Net cash used in operating activities for
the fourth quarter of 2016 was 6.6 million compared to 4.0 million for the fourth quarter of 2015. Net cash used in
operating activities was 32.1 million for the twelve months ended December 31, 2016 compared to 18.5 million for the
twelve months ended December 31, 2015. The year-over-year increase was primarily related to higher cash expenditure for research
and development (R&D) in connection with our development and collaboration programs.

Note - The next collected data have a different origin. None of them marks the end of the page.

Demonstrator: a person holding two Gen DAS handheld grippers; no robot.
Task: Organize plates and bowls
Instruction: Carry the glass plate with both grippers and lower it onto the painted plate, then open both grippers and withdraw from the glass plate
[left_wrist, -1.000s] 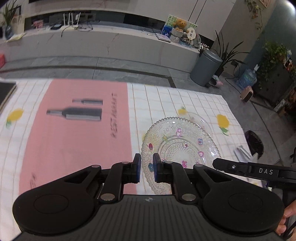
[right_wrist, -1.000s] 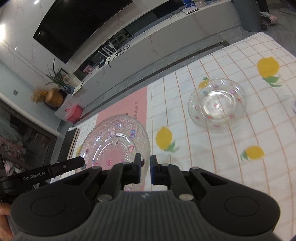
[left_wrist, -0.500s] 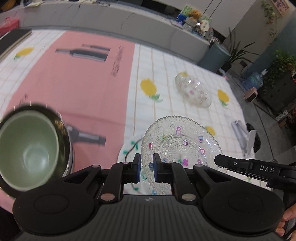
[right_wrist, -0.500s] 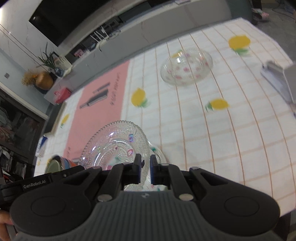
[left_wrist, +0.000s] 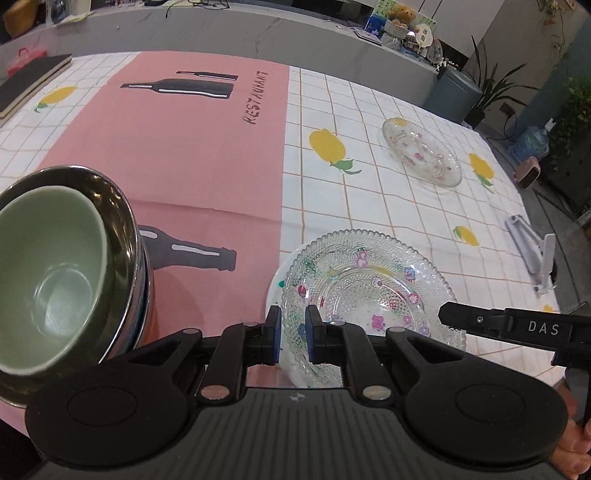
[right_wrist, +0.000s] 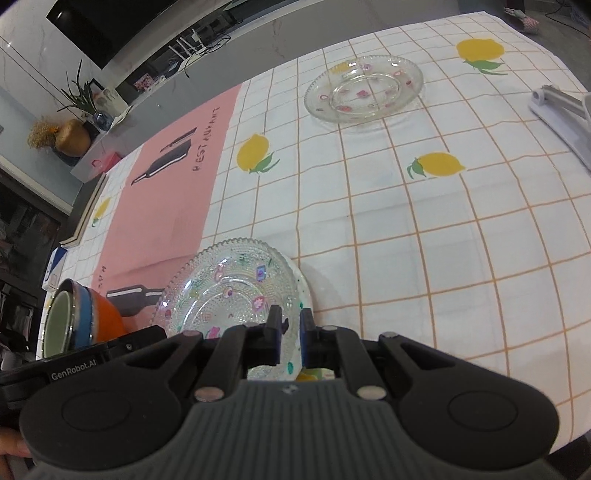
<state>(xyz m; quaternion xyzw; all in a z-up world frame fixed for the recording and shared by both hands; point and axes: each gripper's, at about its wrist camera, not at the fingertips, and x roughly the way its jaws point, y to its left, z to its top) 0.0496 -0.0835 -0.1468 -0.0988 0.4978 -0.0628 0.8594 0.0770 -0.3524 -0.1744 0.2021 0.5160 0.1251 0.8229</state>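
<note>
My bowls are nested at the left edge of the table: a green bowl (left_wrist: 48, 273) sits inside a steel bowl (left_wrist: 114, 221), and in the right view that stack shows a blue bowl (right_wrist: 84, 314) and an orange bowl (right_wrist: 107, 317) under them. The green bowl is empty.

The beaded glass plate (left_wrist: 369, 288) I carry lies over a white plate (left_wrist: 275, 291), of which only a sliver of rim shows on one side; I cannot tell whether the two touch. A second glass plate (right_wrist: 364, 88) lies far off on the tablecloth (right_wrist: 406, 229), empty, near a printed lemon.

The stack is cut off by the frame edge in both views, and the near rim of the held plate is hidden behind my tool bodies. A grey bracket (right_wrist: 561, 110) at the right edge is cut off too.

My left gripper (left_wrist: 293, 334) is clamped on the plate's near rim, its pads close together with the glass edge between them. My right gripper (right_wrist: 290, 338) is pinched nearly shut on the same plate from the other side.
</note>
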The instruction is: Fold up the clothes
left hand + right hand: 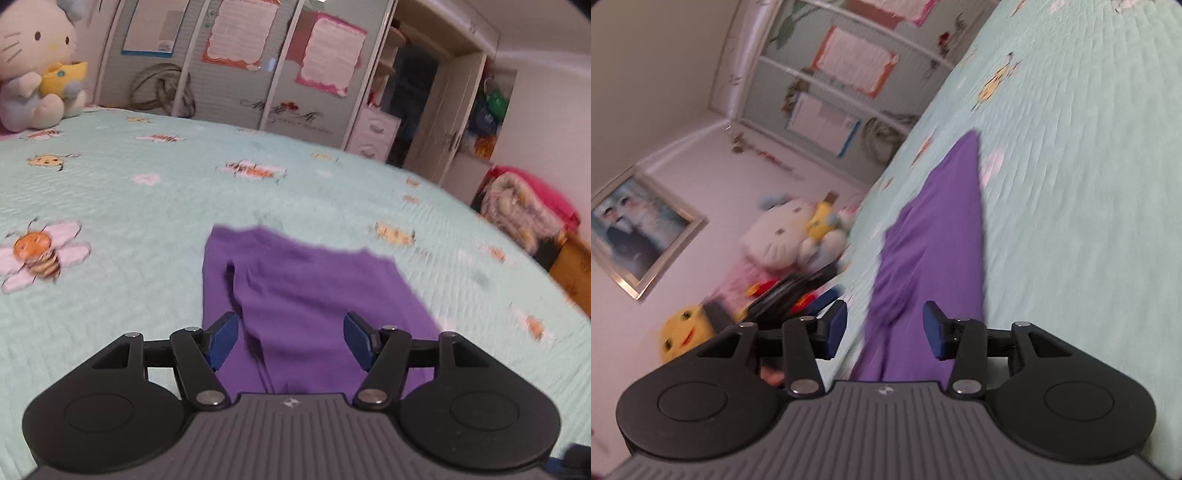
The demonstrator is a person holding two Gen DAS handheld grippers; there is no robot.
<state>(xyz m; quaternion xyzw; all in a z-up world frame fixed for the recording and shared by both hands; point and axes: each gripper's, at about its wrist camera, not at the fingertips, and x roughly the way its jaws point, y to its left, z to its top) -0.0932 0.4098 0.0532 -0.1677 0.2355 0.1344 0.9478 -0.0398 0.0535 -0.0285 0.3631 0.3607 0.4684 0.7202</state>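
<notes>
1. Far left, the Hello Kitty plush [35,64] sits at the far end of the bed [147,206], well apart from the work; you can ignore it.
2. Your left gripper [290,338] has its jaws spread, with nothing pinched. The blue pads [223,338] stand over the near part of the purple garment [306,295], and no cloth is caught between them.
3. The purple garment lies flat on the bee-print bedspread, already narrowed to a compact block, with a fold ridge running along its left side. It sits just ahead of both grippers.
4. Your right gripper [884,328] is also spread and holds nothing; through its rolled camera the garment [934,236] stretches away from the jaws to a far corner.
5. My reading: you are between folds, with both grippers free of the cloth, so one fold looks laid down and the next is not begun.
6. The next move calls for picking two matching corners or an edge, closing each gripper on both layers there, then carrying them across together so the stack stays square.
</notes>
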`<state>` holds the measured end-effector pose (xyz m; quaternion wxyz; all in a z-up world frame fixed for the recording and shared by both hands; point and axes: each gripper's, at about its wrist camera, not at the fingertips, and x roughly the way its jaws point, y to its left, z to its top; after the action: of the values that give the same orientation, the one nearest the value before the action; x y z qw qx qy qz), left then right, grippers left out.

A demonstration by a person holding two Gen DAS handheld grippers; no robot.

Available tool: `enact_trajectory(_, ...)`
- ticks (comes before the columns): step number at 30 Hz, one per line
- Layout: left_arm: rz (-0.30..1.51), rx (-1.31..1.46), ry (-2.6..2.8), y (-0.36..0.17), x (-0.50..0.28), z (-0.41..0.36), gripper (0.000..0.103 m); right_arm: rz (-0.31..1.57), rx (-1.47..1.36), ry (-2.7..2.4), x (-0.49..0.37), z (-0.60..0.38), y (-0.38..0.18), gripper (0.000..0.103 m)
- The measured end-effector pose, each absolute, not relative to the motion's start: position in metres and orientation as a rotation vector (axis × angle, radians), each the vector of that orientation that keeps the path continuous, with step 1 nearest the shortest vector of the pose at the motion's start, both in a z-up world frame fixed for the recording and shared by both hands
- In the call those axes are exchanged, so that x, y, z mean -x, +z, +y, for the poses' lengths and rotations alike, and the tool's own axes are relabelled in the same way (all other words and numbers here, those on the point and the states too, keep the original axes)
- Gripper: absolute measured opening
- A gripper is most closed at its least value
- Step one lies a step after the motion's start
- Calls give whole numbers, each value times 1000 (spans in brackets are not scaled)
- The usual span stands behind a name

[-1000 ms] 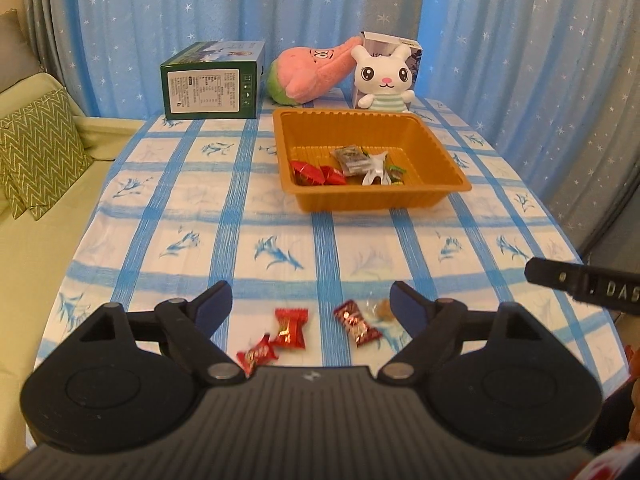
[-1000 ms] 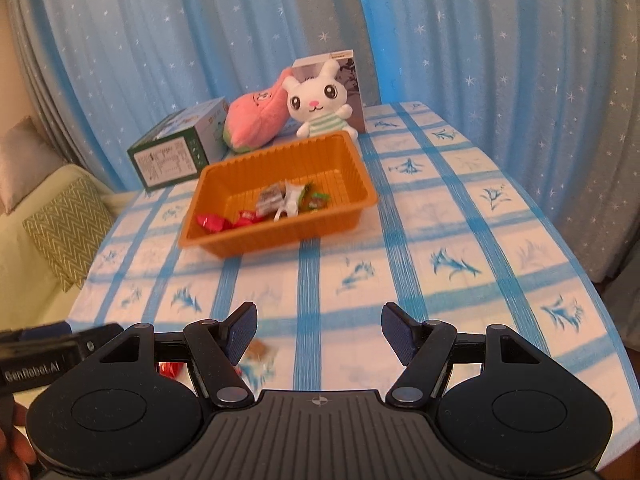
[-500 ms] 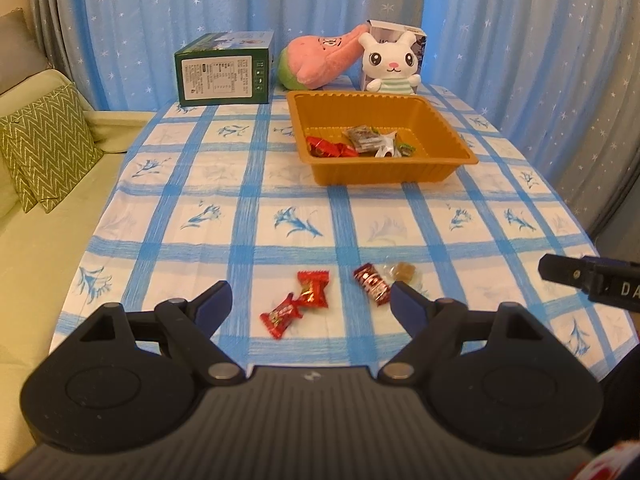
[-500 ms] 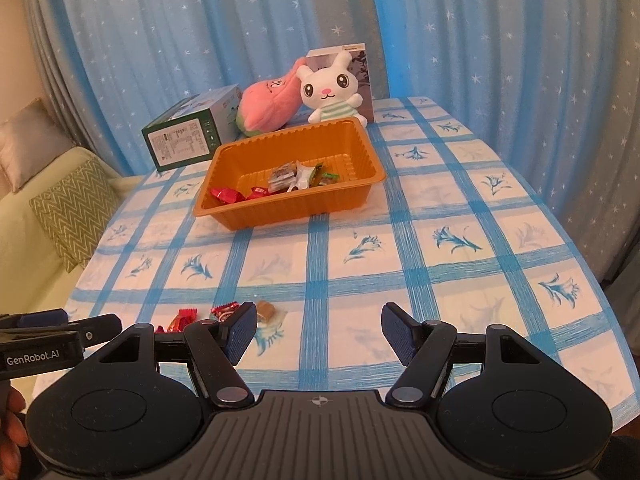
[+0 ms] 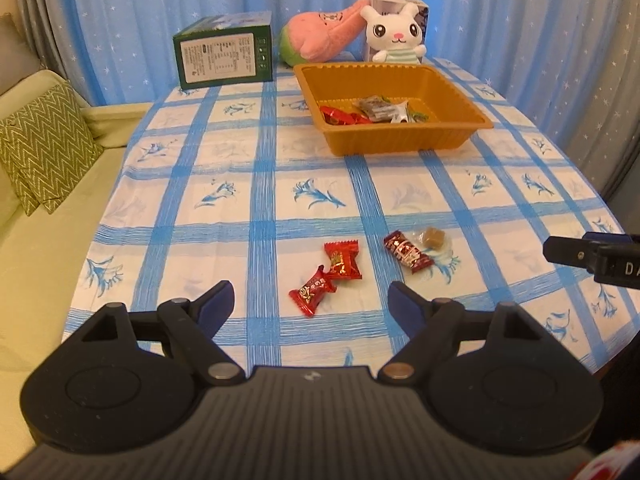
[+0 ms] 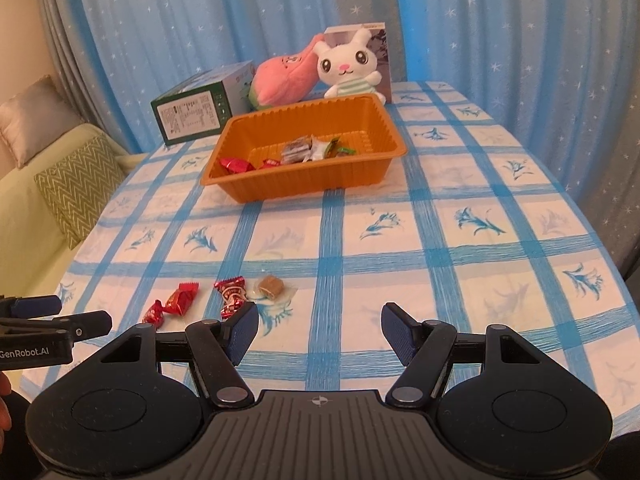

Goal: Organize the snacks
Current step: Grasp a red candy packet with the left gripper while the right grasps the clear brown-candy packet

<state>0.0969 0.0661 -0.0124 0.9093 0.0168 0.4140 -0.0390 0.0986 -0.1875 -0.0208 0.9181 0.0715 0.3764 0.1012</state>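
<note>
CHANGE: both grippers have dropped toward the table, loose sweets now fuller in view | LEFT: left gripper jaws closing, empty, red candy just ahead | RIGHT: right gripper jaws apart, empty | GOAL: orange tray far off, partly filled | NEXT: likely pick-up.

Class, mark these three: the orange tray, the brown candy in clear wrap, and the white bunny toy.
orange tray (image 5: 404, 136), left wrist view, front wall.
brown candy in clear wrap (image 5: 435, 237), left wrist view, the brown block.
white bunny toy (image 6: 347, 65), right wrist view, its face.
</note>
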Motion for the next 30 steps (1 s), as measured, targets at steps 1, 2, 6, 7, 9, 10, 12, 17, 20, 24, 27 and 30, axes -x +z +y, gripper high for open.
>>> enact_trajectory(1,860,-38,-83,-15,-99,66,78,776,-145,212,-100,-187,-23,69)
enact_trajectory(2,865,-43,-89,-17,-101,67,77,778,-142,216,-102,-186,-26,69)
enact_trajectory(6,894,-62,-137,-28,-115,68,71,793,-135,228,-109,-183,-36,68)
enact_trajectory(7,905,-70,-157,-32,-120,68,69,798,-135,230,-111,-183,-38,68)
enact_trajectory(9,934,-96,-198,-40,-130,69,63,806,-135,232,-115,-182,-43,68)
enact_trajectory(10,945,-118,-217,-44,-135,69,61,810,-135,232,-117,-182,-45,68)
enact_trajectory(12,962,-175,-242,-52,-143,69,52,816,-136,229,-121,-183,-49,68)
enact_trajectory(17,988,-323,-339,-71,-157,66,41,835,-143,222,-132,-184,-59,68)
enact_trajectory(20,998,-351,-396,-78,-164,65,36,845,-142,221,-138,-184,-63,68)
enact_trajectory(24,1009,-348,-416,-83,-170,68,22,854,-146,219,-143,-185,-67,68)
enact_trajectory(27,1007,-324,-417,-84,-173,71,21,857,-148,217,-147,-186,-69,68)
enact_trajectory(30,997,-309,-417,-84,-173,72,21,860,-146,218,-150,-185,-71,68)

Revenue for the fourth quarter of 2016 was
1.4 million compared to 1.7 million for the fourth quarter of 2015. Revenue for the full year 2016 was 6.3 million
compared to 7.6 million for the full year 2015. Revenue in both periods was primarily derived from Affimed's collaborations
with Amphivena and the LLS as well as from third party services rendered by AbCheck.
R&D expenses for the fourth quarter
of 2016 were 5.7 million compared to 7.0 million for the fourth quarter of 2015. For the full year 2016, R&D expenses
were 30.2 million compared to 22.0 million for the full year 2015. The increase was primarily related to higher expenses
for AFM13, AFM11, preclinical programs and infrastructure.
G&A expenses for the fourth quarter
of 2016 were 2.1 million compared to 2.0 million for the fourth quarter of 2015. For the full year 2016, G&A expenses
were 8.3 million compared to 7.5 million for the full year 2015. The increase
was primarily related to higher share-based payment expenses.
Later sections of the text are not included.